Justin Pemberton's cinematic take on Capital In The Twenty-First Century has none of the depth or rigour of the Thomas Piketty book from which it is adapted, but it doesn't really need it - you can go and read the book if you want to see the arguments it makes substantiated. Instead, it is focused on accessibility, on bringing these concepts to a wide audience. Given this, one does wonder if the title was a good idea, but Piketty's work was a best seller so one imagines that it's hoping to cash in on that. The man himself appears, personable and highly engaged, to present his theories, and he's accompanied by a selection of notable academic experts, journalists and corporate economists who elaborate on key ideas.

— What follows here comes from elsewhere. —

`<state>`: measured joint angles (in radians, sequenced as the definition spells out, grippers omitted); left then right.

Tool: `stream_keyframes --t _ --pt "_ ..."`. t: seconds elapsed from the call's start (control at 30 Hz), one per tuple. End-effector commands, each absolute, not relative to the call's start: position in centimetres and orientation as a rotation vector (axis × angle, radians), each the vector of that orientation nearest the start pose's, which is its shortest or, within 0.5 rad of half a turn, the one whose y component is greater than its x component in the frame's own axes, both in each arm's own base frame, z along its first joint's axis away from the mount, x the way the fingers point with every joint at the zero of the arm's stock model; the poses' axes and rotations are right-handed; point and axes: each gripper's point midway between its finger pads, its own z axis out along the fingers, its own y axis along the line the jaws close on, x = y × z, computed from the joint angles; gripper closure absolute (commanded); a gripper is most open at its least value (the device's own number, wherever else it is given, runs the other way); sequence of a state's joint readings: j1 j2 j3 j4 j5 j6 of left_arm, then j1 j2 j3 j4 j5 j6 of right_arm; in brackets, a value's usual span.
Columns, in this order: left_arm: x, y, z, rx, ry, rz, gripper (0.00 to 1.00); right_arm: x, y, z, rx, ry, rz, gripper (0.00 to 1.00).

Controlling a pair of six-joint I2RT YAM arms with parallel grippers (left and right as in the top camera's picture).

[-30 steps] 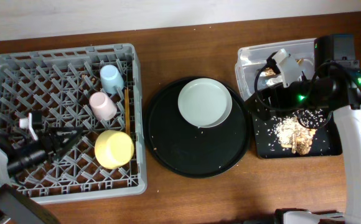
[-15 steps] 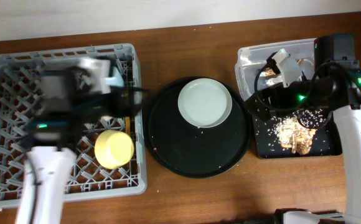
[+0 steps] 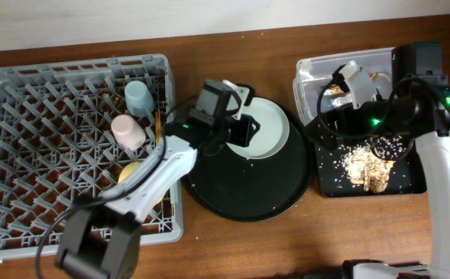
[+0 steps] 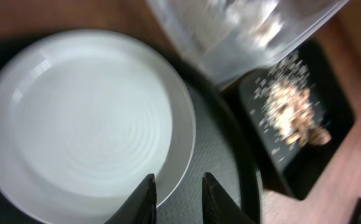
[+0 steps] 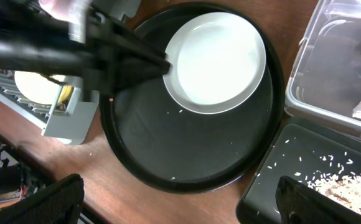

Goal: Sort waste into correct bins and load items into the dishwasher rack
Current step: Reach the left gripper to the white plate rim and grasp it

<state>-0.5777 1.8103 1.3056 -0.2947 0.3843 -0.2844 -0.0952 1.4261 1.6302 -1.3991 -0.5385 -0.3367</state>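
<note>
The white plate (image 3: 262, 128) lies on the round black tray (image 3: 244, 190). My left gripper (image 3: 239, 130) is open at the plate's left edge. In the left wrist view (image 4: 179, 200) its fingers straddle the rim of the plate (image 4: 75, 124) without closing on it. My right gripper (image 3: 322, 128) hangs open and empty (image 5: 180, 199) high above the gap between the round tray and the bins. The grey rack (image 3: 23, 147) holds the pink cup (image 3: 128, 132), blue cup (image 3: 138, 97), chopsticks (image 3: 157, 128) and yellow bowl (image 3: 132, 172), which is partly hidden by my left arm.
The clear tub (image 3: 326, 71) stands at the back right, its contents mostly hidden by my right arm. In front of it the flat black tray (image 3: 330, 182) holds food scraps (image 3: 363, 167). The round tray carries a few crumbs.
My left arm has swung from the rack's front left, across the rack, to the plate's edge on the round tray. The right arm has not moved.
</note>
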Motion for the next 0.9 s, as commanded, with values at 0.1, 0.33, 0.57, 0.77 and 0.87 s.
stream_keyframes --t 0.1,0.33,0.57,0.77,0.87 --pt "38.6 -31.2 5.4 0.508 2.565 -0.668 0.84 29.9 5.8 27.5 -0.441 2.575 0.591 0.01" --pt "36.3 -28.9 0.8 0.494 2.762 -0.543 0.89 29.9 5.8 27.5 -0.441 2.575 0.59 0.01" --pt "32.9 -25.9 -0.6 0.48 2.956 -0.426 0.9 29.9 5.8 27.5 -0.441 2.575 0.59 0.01" --pt "33.7 -24.1 2.1 0.458 2.995 -0.238 0.9 29.9 5.8 27.5 -0.441 2.575 0.591 0.01" --pt "34.4 -23.5 4.8 0.455 2.979 -0.151 0.87 29.9 5.8 27.5 -0.441 2.575 0.59 0.01"
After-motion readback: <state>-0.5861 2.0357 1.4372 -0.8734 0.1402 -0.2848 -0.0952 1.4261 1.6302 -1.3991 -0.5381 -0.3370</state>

We begin in pre-industrial times, swiftly doing away with the fantasies that most people acquire from films and literature, with Piketty noting that aside from the tiny percentage of the population which owned land, pretty much everybody lived hand to mouth in appalling conditions. Our historical journey then progresses through industrialisation and the rise of the middle classes and on to the 20th Century with its stagflation, Great Depression, Reaganism and Thatcherism and laissez-faire economics, until we reach the point there, as illustrated in the book (though less clearly here) the bulk of the middle classes began to slide back towards poverty and the gap between the poor and the super-rich elite began to rival that of Medieval times.

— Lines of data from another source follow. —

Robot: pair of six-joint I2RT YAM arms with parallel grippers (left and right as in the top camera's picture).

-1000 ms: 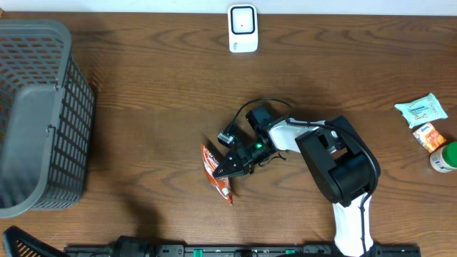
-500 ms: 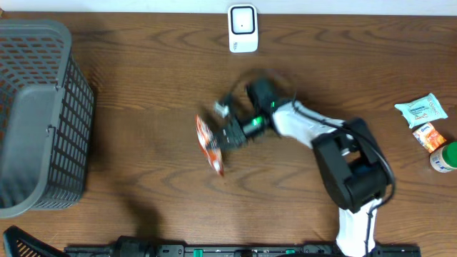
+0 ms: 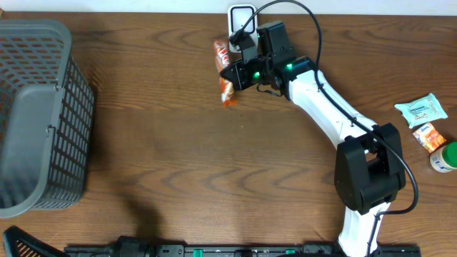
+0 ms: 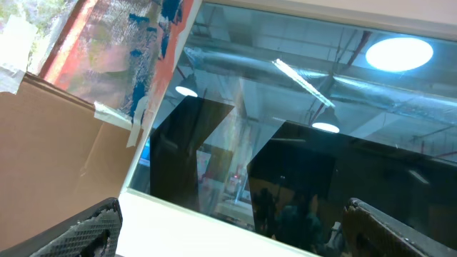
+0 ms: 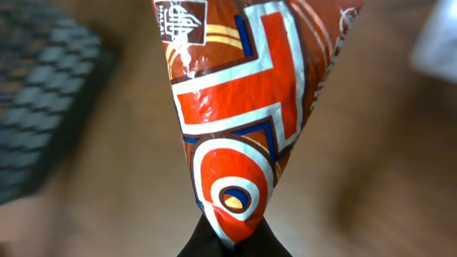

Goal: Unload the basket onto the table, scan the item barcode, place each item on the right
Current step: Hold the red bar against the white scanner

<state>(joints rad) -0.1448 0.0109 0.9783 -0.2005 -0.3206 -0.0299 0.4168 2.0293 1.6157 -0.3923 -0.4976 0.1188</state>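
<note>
You are looking at a brown wooden table (image 3: pixel 157 143) that is carrying a grey mesh basket (image 3: pixel 43 114) at its left edge, while the right arm (image 3: pixel 335 114) is reaching across to the far edge. There the right gripper (image 3: pixel 233 73) is pinching fully shut on one narrow end of the orange snack packet (image 3: pixel 224 63), holding it just beside the white scanner (image 3: pixel 240 14), on the scanner's left. The left gripper (image 4: pixel 235 228) is pointing up toward a lamp-lit ceiling, its jaws standing wide apart and gripping nothing.
</note>
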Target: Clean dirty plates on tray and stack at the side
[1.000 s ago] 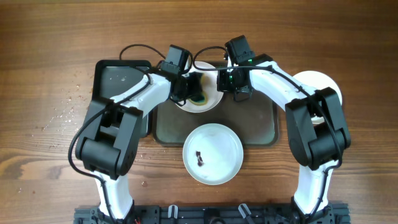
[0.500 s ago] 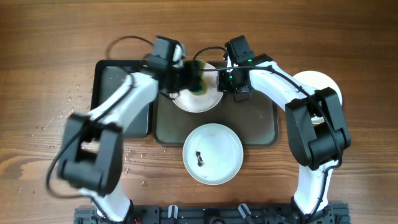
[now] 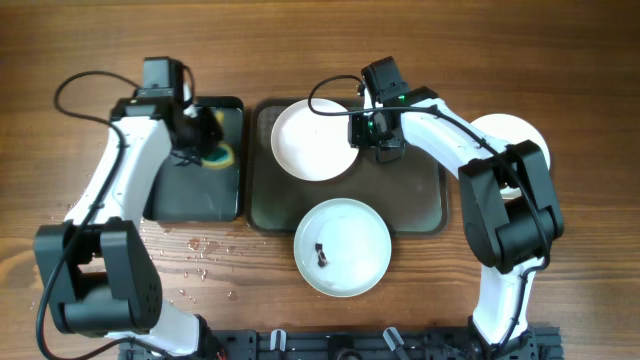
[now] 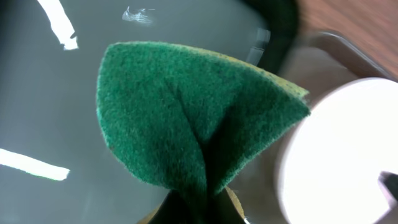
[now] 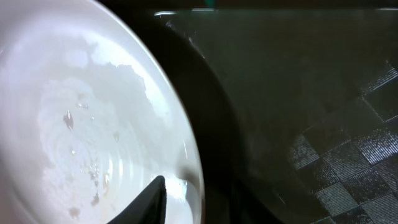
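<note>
The rear plate [image 3: 310, 140] looks clean in the overhead view. Up close its white face carries a wet, streaky film [image 5: 68, 118]. It lies in the tray [image 3: 420, 200], at the back left corner, directly beside the right gripper [image 3: 362, 135]. That gripper is clamped on the plate's right rim: one dark finger [image 5: 152, 190] rests on the inner edge, its mate hidden beneath.

Nearer the robot than this gripper, the smudged plate [image 3: 355, 240] overhangs the tray's front rim, with a small dark mark [image 3: 320, 252] left of its centre. The third plate [image 3: 505, 128] sits on the table off the tray's right side, partly under the right arm.

The left gripper [image 3: 205, 140] pinches a folded green sponge [image 4: 186, 124] with a yellow edge, over the black tray [image 3: 190, 195].
</note>
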`<state>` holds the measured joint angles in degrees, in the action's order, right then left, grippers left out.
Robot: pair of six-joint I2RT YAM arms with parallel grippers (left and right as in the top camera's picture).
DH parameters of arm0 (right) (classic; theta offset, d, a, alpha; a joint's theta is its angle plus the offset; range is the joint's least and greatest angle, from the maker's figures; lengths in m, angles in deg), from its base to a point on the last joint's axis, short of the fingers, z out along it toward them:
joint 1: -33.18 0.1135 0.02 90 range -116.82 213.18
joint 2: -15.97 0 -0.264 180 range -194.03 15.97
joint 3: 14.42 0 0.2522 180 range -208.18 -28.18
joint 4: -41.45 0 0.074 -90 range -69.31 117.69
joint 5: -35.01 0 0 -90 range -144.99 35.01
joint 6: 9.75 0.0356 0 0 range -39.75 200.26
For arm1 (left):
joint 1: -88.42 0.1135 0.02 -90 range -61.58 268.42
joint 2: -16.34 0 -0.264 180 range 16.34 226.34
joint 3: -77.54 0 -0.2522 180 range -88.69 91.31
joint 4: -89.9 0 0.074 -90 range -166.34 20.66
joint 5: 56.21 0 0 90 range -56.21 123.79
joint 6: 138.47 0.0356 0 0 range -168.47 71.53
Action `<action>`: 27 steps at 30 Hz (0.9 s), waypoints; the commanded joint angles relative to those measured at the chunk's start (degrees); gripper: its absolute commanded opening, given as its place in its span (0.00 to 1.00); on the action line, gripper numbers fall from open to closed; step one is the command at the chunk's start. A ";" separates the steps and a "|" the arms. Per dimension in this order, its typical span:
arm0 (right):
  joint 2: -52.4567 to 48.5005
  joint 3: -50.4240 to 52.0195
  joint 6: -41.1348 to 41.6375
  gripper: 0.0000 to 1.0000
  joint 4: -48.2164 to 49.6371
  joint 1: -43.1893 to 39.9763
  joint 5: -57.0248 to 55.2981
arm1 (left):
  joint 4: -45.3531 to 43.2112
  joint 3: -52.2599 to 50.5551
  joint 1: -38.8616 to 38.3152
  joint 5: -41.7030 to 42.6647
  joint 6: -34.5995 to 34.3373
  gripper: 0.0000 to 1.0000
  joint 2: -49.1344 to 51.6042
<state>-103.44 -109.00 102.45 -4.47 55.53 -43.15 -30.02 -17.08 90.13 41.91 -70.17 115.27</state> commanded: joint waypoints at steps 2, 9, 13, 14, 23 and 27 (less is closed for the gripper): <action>1.53 -3.48 -6.75 0.38 -3.39 -1.18 1.16 | 0.57 -0.15 2.73 -3.19 5.14 0.04 -1.11; 6.99 -4.52 -11.15 0.43 -8.02 -5.84 -5.68 | 0.68 -0.72 2.56 -4.63 8.48 0.04 -1.09; 7.13 -4.04 -15.21 0.43 -13.09 -9.70 -8.83 | -1.99 -2.69 2.58 -4.63 8.46 0.04 -1.09; 7.15 -3.85 -15.76 0.43 -13.90 -10.40 -9.81 | -2.91 -3.23 2.58 -4.63 8.46 0.04 -1.09; 7.13 -3.80 -16.26 0.36 -17.97 -17.53 -14.71 | -4.76 -4.48 2.58 -4.61 8.46 0.04 -1.05; 7.13 -3.80 -16.24 0.35 -17.84 -19.08 -14.67 | -4.79 -4.66 2.58 -4.61 8.46 0.04 -1.05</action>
<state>-96.93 -112.45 87.19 -22.46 37.56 -56.46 -34.41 -21.06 92.78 37.91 -62.65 115.27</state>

Taking his cue from the likes of The Big Short, Pemberton balances the theory with pop culture photo montages exploring influencer culture, a highly visual discourse on fashion as a means of economic control and clips from films like Elysium, used as an illustration of the kind of future we could get if these trends continue. Piketty drops in a warning about revolution, again tracing patterns in history, though with an acknowledgement that it's much harder to attack the nebulous concept of capital than to storm a chateau. There is little militant spirit here, however. He sees the problem as inherently political in nature, and regrets the poorly planned, poorly (ahem) executed nature of the revolutions of one and two centuries ago. What is needed is a new, less corruptible set of institutions. Change must begin with imagination.

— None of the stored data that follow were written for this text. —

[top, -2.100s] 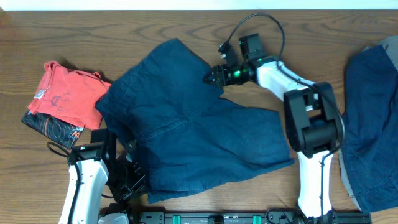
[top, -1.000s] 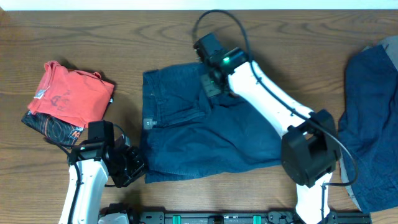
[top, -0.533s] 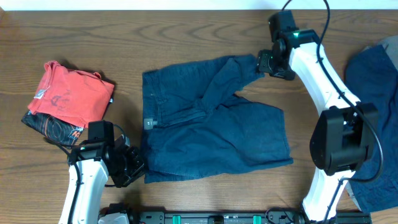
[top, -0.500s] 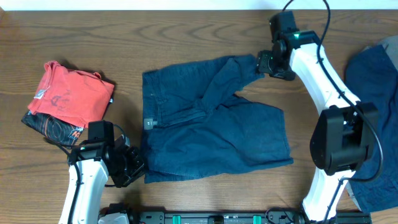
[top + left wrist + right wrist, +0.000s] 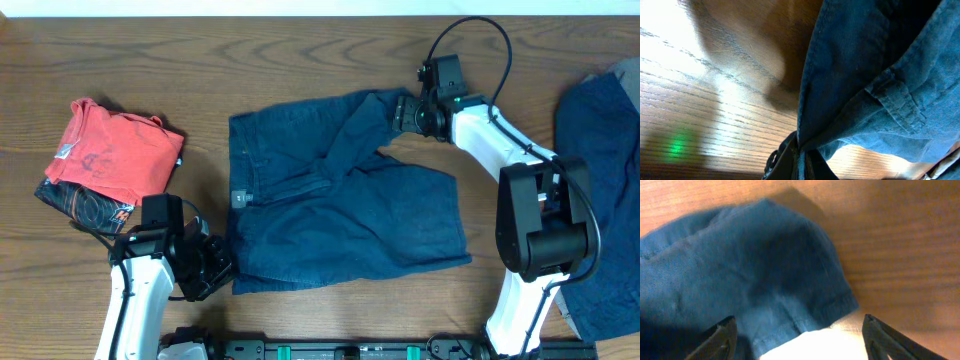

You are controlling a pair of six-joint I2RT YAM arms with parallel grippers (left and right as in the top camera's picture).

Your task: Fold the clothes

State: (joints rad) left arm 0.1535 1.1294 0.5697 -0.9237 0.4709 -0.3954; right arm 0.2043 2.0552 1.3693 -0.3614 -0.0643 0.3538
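Observation:
Dark navy shorts [image 5: 340, 195] lie mid-table in the overhead view, waistband to the left, one leg reaching up toward the far right. My left gripper [image 5: 215, 265] is at the shorts' near left corner, shut on a fold of the cloth [image 5: 802, 145]. My right gripper [image 5: 402, 112] hovers at the hem of the upper leg [image 5: 805, 307], jaws wide open [image 5: 800, 340] and empty. A second navy garment [image 5: 600, 200] lies at the right edge.
A red-orange T-shirt [image 5: 110, 150] lies on a black garment with orange print [image 5: 85, 205] at the left. The table's near edge carries the arm bases [image 5: 360, 350]. Bare wood shows along the far side.
My right gripper carried the upper leg out to the right, unfolding it, then let it go and opened, drawing slightly left and down. My left gripper stayed shut on the corner.

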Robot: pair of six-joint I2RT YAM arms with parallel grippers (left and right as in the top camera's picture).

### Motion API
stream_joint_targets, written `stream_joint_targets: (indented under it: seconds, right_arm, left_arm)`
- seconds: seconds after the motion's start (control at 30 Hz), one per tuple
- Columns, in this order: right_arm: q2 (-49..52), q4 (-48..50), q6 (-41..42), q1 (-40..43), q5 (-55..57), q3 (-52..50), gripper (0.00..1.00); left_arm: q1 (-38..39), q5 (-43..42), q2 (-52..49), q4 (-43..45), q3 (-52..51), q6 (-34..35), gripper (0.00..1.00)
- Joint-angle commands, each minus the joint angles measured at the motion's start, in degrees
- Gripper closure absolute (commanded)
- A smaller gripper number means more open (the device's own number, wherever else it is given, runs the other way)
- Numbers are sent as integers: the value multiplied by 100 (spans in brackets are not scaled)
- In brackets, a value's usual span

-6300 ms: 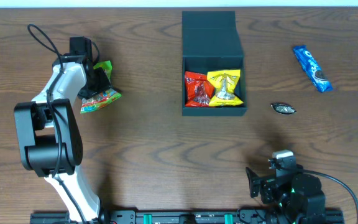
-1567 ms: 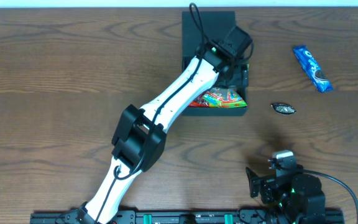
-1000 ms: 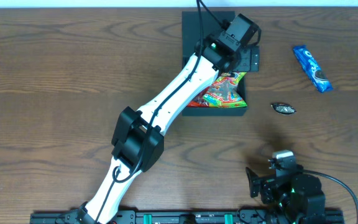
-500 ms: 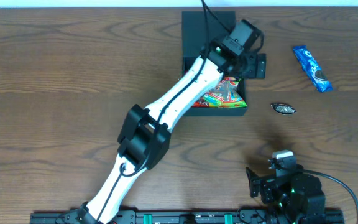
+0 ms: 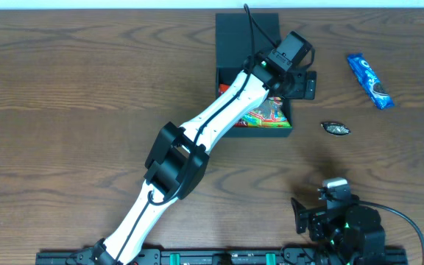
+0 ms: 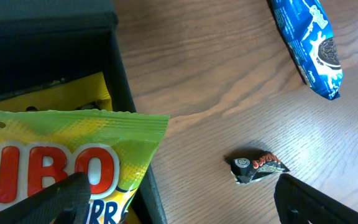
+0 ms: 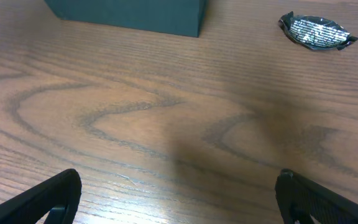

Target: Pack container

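The container (image 5: 271,132), a dark square box with its flap lid (image 5: 234,33) laid back, stands at the table's far middle. In it lies a green gummy packet (image 5: 266,114) on top of a yellow packet (image 6: 61,102). My left gripper (image 5: 298,82) hangs open over the container's right wall (image 6: 124,106), nothing between its fingers. In the left wrist view the left gripper (image 6: 179,205) straddles that wall, with the gummy packet (image 6: 73,162) at the left. My right gripper (image 5: 322,210) rests open at the near right, and in its own view the right gripper (image 7: 179,199) is above bare wood.
A blue cookie packet (image 5: 370,81) lies at the far right of the table. A small dark wrapped candy (image 5: 336,129) sits just right of the container, also the candy (image 6: 257,168) and the candy (image 7: 316,31). The container's corner (image 7: 129,12) shows far ahead of the right gripper.
The left arm carried the gummy packet from the table's left into the container and let it go. Over the last second its open gripper slid right across the wall. The right arm stayed still.
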State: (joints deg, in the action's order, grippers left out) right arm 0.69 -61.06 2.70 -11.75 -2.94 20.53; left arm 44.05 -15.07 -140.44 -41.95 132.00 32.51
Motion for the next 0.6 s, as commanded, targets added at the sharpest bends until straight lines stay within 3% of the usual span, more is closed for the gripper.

If you were hoping for in-depth academic analysis or a bold new economic manifesto, you're likely to come away from this film disappointed. Ironically, it's the people least likely to go and see this who stand to get the most out of it, and to experience relief at the abandonment of exclusionary language, at being spoken to in a straightforward way about the things that matter. It is, in essence, a beautifully packaged introduction to the topic, but not much more. Still, one of the great tragedies of the progressive left has always been its inability to market itself. Pemberton does that well. If you'd like to feel more confident about economics and you don't know where to start, this film will give you lots to get you thinking.